DATA EXTRACT:
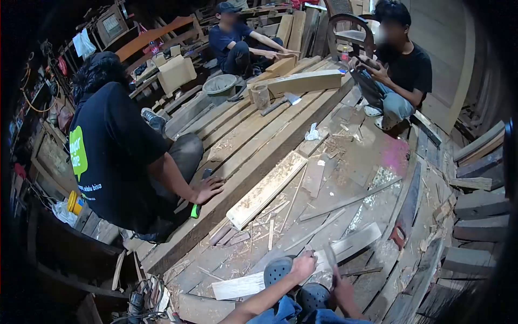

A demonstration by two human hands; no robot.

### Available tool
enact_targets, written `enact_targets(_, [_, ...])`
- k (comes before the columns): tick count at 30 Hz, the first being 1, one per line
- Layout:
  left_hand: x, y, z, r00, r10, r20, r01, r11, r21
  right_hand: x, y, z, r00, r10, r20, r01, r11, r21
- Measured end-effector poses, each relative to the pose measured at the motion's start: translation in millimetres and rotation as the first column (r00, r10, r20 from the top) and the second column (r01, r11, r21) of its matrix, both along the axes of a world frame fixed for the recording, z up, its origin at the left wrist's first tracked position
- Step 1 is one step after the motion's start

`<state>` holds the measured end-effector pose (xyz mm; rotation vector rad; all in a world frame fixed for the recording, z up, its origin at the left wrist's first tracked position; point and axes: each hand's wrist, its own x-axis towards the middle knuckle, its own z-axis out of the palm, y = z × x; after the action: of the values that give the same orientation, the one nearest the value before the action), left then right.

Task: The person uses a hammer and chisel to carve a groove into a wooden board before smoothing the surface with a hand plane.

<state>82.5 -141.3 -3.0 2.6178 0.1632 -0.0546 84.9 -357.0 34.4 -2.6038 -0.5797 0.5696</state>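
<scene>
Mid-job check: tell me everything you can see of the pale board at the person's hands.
The pale board is long, narrow and greyish-white, apparently bare wood. It lies slantwise at the bottom of the view, its right end farther from the camera, above the darker floor planks. The left hand and a dark, perforated clog hide parts of its middle. A blade at the right hand overlaps it; whether its edge touches the wood is unclear.

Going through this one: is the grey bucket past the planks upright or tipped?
Upright: the bucket stands with its round rim facing up.
</scene>
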Motion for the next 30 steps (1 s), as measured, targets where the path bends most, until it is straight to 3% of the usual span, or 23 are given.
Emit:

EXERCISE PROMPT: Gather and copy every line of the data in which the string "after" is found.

COMPLETED TASK:
- Step 1 is one step after the motion's start
`<state>` holds the measured end-effector pose (xyz mm; rotation vector rad; all in a world frame fixed for the recording, z up, its origin at the left wrist's first tracked position; point and axes: each hand's wrist, its own x-axis towards the middle knuckle, its own z-axis out of the palm, y = z × x; after the action: of the values that give the same orientation, the one nearest the value before the action), left then right.

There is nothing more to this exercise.